#### TASK STATEMENT:
The following data has a line with "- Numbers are" and a line with "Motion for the". Write out exactly those lines and all the lines between them.

#### Stored items from a collection:
┌──

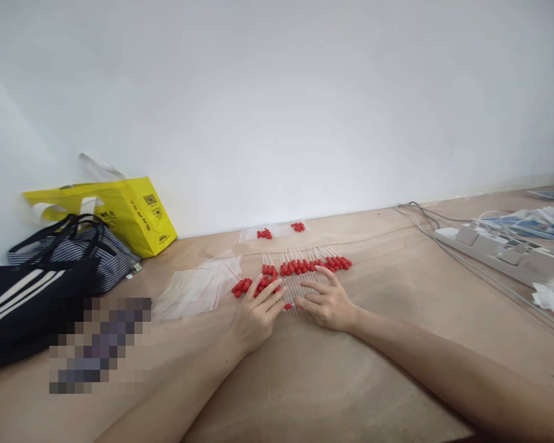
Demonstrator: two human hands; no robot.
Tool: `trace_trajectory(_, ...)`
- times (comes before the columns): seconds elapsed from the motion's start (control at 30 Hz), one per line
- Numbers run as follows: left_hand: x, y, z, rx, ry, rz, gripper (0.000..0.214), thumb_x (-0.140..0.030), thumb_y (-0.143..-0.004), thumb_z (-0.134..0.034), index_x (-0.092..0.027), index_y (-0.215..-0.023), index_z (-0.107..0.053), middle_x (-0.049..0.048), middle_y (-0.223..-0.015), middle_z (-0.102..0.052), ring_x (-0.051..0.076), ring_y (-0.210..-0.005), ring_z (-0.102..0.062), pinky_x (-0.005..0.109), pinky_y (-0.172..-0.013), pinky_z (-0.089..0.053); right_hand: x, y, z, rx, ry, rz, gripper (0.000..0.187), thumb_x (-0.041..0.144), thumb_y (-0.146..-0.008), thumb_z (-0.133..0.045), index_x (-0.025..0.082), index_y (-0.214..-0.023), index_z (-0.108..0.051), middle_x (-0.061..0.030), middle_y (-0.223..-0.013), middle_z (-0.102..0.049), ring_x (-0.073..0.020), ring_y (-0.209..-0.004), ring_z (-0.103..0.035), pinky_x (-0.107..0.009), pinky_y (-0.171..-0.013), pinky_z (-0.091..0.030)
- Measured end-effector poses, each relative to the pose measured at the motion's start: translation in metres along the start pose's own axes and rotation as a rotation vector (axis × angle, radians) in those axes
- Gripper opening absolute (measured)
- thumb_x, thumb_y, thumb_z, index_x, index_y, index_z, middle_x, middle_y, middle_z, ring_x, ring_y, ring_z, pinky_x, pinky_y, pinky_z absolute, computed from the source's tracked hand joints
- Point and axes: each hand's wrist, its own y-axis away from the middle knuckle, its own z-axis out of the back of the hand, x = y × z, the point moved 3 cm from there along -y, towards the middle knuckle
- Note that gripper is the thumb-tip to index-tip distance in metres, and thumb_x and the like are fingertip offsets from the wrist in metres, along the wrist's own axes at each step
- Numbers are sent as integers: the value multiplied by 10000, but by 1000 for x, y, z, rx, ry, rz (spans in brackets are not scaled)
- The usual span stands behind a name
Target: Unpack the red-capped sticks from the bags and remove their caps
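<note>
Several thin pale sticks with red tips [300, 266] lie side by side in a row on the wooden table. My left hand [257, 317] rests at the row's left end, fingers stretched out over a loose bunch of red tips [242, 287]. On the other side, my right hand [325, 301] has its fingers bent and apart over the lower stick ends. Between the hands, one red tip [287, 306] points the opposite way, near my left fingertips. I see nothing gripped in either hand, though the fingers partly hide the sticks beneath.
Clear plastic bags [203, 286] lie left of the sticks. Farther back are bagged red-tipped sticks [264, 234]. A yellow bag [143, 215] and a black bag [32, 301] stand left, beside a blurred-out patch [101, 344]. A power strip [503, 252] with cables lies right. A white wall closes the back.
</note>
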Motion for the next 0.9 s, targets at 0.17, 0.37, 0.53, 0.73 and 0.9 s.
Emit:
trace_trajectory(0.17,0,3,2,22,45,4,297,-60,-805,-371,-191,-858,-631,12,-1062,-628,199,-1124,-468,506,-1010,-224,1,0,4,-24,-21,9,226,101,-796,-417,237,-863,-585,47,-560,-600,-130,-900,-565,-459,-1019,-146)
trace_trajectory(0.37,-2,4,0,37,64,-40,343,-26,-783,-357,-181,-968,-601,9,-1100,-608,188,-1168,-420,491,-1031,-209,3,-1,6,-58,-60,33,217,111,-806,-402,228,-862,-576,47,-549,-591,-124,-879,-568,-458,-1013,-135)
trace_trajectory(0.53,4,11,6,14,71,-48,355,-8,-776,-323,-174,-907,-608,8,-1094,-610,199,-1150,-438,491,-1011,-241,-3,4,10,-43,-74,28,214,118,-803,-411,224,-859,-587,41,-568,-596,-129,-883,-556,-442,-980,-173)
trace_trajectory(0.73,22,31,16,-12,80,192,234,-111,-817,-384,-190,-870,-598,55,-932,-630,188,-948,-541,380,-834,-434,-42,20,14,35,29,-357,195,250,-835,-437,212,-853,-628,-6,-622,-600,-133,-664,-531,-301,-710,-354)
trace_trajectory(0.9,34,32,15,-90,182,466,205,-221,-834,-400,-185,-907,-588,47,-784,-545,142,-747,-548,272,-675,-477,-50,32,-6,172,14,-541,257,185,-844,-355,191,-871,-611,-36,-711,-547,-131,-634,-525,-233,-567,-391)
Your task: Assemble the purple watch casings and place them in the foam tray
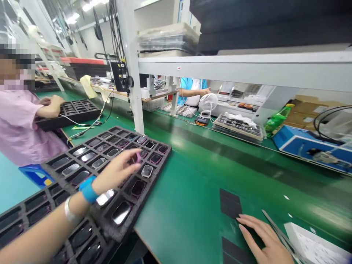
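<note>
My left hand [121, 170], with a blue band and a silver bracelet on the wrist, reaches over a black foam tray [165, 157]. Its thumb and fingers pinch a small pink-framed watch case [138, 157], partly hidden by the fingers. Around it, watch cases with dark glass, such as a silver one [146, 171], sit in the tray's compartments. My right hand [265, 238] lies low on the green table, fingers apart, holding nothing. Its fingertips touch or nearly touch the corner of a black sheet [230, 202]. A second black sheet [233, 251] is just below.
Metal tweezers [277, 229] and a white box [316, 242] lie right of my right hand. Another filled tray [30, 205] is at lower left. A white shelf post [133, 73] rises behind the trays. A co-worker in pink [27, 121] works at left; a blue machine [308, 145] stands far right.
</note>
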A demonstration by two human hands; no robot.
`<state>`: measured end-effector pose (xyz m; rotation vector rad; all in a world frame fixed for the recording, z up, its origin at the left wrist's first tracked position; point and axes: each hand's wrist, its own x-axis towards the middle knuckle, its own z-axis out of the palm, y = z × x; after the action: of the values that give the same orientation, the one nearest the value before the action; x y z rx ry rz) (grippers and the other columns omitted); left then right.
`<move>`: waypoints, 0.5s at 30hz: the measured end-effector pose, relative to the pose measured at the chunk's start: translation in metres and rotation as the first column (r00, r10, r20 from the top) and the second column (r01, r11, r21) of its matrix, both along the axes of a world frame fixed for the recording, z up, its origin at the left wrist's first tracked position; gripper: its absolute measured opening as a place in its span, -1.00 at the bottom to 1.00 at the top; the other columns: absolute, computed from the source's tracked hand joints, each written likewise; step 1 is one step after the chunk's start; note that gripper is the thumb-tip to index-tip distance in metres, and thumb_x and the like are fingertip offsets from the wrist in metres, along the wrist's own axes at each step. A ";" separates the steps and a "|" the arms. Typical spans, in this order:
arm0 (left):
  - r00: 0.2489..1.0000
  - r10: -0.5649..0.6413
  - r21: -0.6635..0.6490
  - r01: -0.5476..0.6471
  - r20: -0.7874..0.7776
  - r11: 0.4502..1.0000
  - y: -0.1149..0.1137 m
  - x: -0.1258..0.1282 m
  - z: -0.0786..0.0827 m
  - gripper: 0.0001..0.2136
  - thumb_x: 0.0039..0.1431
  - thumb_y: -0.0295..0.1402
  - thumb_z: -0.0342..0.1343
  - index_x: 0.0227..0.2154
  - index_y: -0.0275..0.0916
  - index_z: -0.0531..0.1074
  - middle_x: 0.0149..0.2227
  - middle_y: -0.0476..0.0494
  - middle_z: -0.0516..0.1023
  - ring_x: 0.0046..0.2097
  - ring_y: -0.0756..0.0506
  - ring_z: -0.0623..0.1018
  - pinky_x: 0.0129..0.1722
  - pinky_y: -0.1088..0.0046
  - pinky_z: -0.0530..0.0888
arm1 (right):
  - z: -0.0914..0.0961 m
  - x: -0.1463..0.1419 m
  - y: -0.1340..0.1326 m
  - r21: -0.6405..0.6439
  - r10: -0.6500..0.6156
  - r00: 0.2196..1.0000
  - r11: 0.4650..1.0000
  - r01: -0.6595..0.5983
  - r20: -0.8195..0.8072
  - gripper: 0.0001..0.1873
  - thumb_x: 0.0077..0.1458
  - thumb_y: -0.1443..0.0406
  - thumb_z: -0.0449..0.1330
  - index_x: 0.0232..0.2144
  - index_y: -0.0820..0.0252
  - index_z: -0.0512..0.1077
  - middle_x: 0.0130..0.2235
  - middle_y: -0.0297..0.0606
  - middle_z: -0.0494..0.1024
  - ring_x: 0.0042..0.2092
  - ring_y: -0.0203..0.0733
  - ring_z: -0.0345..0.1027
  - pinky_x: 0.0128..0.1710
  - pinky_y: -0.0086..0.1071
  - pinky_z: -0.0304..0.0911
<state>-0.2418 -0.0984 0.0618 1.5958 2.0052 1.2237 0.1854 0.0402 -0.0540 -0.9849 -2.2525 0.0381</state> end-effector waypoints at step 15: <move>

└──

#### ANSWER TO THIS EXERCISE:
- Numbers are sent as integers: the value multiplied by 10000, but by 1000 for x, y, z, rx, ry, rz (spans in brackets are not scaled)
- The usual span stands behind a name
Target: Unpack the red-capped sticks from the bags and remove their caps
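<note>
Several thin pale sticks with red tips [300, 266] lie side by side in a row on the wooden table. My left hand [257, 317] rests at the row's left end, fingers stretched out over a loose bunch of red tips [242, 287]. On the other side, my right hand [325, 301] has its fingers bent and apart over the lower stick ends. Between the hands, one red tip [287, 306] points the opposite way, near my left fingertips. I see nothing gripped in either hand, though the fingers partly hide the sticks beneath.
Clear plastic bags [203, 286] lie left of the sticks. Farther back are bagged red-tipped sticks [264, 234]. A yellow bag [143, 215] and a black bag [32, 301] stand left, beside a blurred-out patch [101, 344]. A power strip [503, 252] with cables lies right. A white wall closes the back.
</note>
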Motion for the next 0.9 s, targets at 0.17, 0.37, 0.53, 0.73 and 0.9 s.

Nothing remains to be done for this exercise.